O LaMDA é o modelo de linguagem que vai fazer com que o Bard funcione, ainda que o serviço esteja a ser lançado “inicialmente” com uma versão mais simples do modelo de linguagem. A Google explica que isso faz com que seja necessário um menor poder de computação e, consequentemente, permite “escalar para mais utilizadores”.
Nas entrelinhas fica, assim, um recado para a responsável pelo ChatGPT. Devido à popularidade deste serviço e do número crescente de utilizadores curiosos, já acima da cifra dos milhões, o ChatGPT tem estado muitas vezes indisponível para os utilizadores. Ainda esta terça-feira, quem quiser conversar com este modelo é recebido com a mensagem “o ChatGPT está cheio neste momento”. Só os subscritores do ChatGPT Plus, um modelo de subscrição lançado recentemente pela OpenAI e com mensalidade de 20 dólares, é que conseguem aceder ao site. Neste momento, este serviço está apenas disponível nos Estados Unidos.

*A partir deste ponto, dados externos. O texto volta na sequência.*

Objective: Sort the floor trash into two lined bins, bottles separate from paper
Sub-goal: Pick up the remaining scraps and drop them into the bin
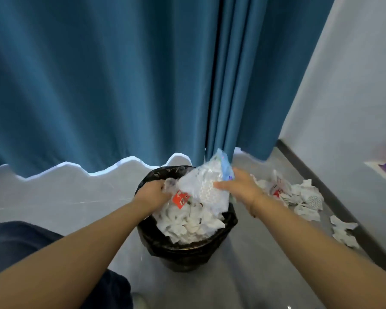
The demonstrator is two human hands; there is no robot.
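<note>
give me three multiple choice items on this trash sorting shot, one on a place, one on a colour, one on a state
1. Where does the loose paper pile still on the floor lie?
A. right of the bin, by the wall
B. left of the bin, by the knee
C. behind the curtain

2. What colour is the bin liner?
A. white
B. black
C. blue

3. How full is the bin?
A. empty
B. half full
C. heaped with crumpled paper to the rim

Answers:
1. A, the pile sits on the grey floor along the right baseboard.
2. B, glossy black plastic folds over the rim.
3. C, white paper fills it while the left hand presses in and the right hand holds a patterned wad above.
</note>
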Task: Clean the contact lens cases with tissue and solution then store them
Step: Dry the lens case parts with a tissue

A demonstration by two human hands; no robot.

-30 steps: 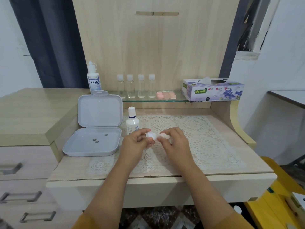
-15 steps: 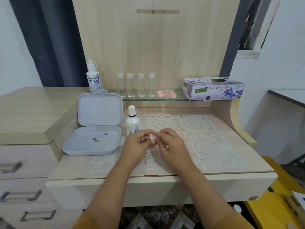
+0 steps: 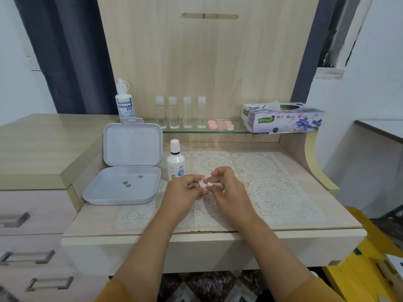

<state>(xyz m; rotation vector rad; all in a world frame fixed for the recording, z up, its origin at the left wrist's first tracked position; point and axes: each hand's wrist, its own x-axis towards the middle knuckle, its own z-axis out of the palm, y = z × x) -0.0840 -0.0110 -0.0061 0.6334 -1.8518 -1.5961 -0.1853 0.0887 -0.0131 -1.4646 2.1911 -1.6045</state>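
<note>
Over the lace mat, my left hand (image 3: 184, 190) and my right hand (image 3: 226, 188) meet fingertip to fingertip around a small white contact lens case (image 3: 202, 183). The left fingers pinch the case. The right fingers curl round a bit of white tissue (image 3: 214, 184) pressed against it; most of both is hidden by the fingers. A white solution bottle (image 3: 175, 162) stands upright just behind my left hand. Pink lens cases (image 3: 220, 125) lie on the glass shelf. An open grey storage box (image 3: 128, 171) sits at the left with three small dark pieces in its tray.
A tissue box (image 3: 283, 118) rests on the right end of the glass shelf (image 3: 237, 131). Several clear small bottles (image 3: 181, 112) and a Dream Eye bottle (image 3: 125, 101) stand at the back. Drawers (image 3: 32, 216) are at the left, a yellow object (image 3: 366, 269) lower right.
My hands have come closer together, so the gap between case and tissue has closed. Both hands stay over the same spot on the mat.
</note>
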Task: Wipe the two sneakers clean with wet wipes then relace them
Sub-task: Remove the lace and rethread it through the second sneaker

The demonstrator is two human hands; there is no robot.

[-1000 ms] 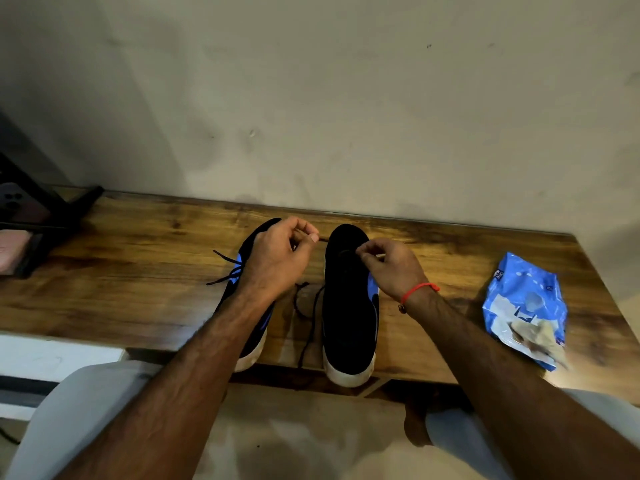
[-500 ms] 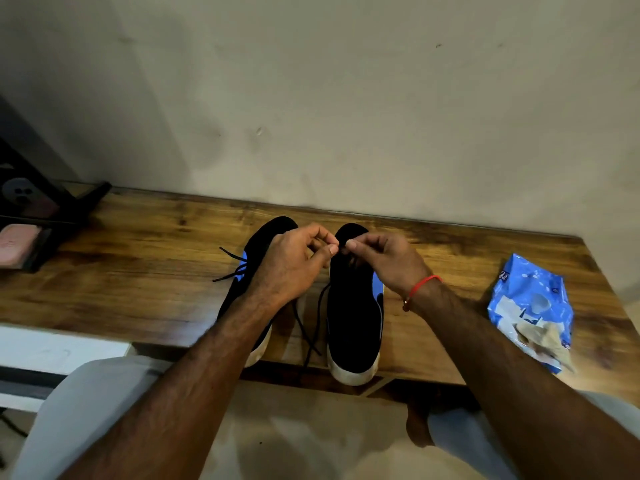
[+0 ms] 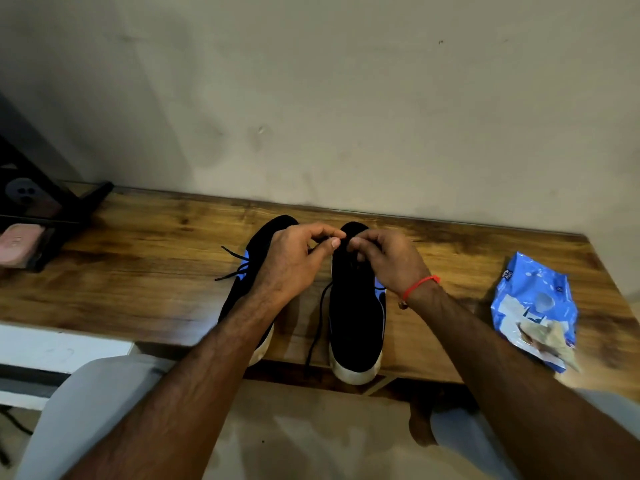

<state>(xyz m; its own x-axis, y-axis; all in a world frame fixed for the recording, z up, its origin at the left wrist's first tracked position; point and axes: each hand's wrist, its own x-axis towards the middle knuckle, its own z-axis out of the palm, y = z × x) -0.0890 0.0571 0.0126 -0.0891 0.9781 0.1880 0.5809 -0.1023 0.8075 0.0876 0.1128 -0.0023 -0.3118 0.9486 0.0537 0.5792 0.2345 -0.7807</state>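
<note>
— Tabletop (image 3: 149, 271): varnished wood, grainy, faintly glossy. Sneakers (image 3: 356, 306): matt black cloth, smooth pale rubber soles.
— Wipes pack (image 3: 533, 306): shiny crinkled blue plastic. Wall (image 3: 346, 98): matt, blotchy plaster. Laces (image 3: 317, 327): thin dark cord.

Two sneakers sit side by side on the table (image 3: 138, 271), toes toward the wall, heels at the near edge. The left sneaker (image 3: 249, 271) lies partly under the left hand (image 3: 294, 265); the right sneaker (image 3: 356, 323) lies just beside it, to the right. Both hands meet over the right sneaker's toe end, left hand and right hand (image 3: 388, 261) fingertip to fingertip. A lace (image 3: 317, 327) trails down between the two sneakers, past the near edge. Well off to the right lies the wipes pack (image 3: 533, 306). At the far left, a stand (image 3: 48, 209).
</note>
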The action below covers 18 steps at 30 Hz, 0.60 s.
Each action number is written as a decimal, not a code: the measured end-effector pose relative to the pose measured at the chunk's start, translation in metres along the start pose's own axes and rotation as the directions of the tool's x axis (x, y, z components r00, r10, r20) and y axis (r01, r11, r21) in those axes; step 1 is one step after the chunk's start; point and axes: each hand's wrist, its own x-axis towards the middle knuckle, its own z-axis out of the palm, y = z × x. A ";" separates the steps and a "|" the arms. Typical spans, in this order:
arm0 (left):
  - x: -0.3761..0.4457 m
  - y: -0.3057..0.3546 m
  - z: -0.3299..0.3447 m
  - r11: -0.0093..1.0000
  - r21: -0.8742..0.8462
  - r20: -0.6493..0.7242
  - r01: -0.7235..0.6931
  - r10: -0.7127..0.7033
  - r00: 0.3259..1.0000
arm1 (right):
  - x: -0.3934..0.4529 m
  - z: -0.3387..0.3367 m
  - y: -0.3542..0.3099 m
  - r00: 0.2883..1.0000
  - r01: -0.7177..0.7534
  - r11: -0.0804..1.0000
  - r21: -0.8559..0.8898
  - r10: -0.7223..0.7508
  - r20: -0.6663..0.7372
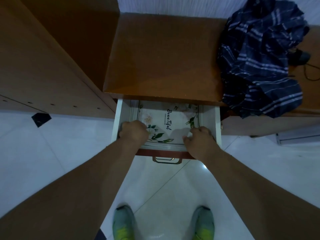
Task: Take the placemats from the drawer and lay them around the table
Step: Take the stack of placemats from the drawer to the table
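mats [168, 126]: stacked flat in drawer, floral print w/ "Beautiful" script on top; edges of several showing at front, so prob. whole pile to lift at once.
drawer [217, 122]: pulled out under cabinet top, far part of mats hidden beneath it; open enough for both hands.
left hand [133, 131]: down in drawer at left edge of stack, fingers curled under & out of sight; looks clamped on mats, one side taken for even lift.
right hand [200, 139]: at right front corner, fingers bent onto top mat, thumb near front edge; pinching or just pressing, can't tell.
handle [167, 160]: on drawer front, between forearms, untouched.
cabinet top [162, 54]: bare wood over drawer.
cloth [263, 56]: dark striped, heaped at right end of top, well apart from hands.
shoes [123, 224]: on tile floor, squared to drawer, close stance for two-handed pull.
table: not in view.
stage: early, judged; nothing laid yet.
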 end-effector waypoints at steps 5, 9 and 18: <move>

O Bard da Google é descrito por Sundar Pichai como um modelo que “procura combinar a amplitude do conhecimento mundial com o poder, a inteligência e a criatividade dos nossos grandes modelos de linguagem.” A empresa deixa alguns exemplos do que é que este modelo vai conseguir fazer: “(…) pode ser uma saída para a criatividade e para despertar a curiosidade ajudando a explicar as novas descobertas do Telescópio Espacial James Webb da NASA a uma criança de nove anos ou aprender mais sobre os melhores avançados do futebol do momento e, em seguida, obter exercícios para desenvolver as suas competências.”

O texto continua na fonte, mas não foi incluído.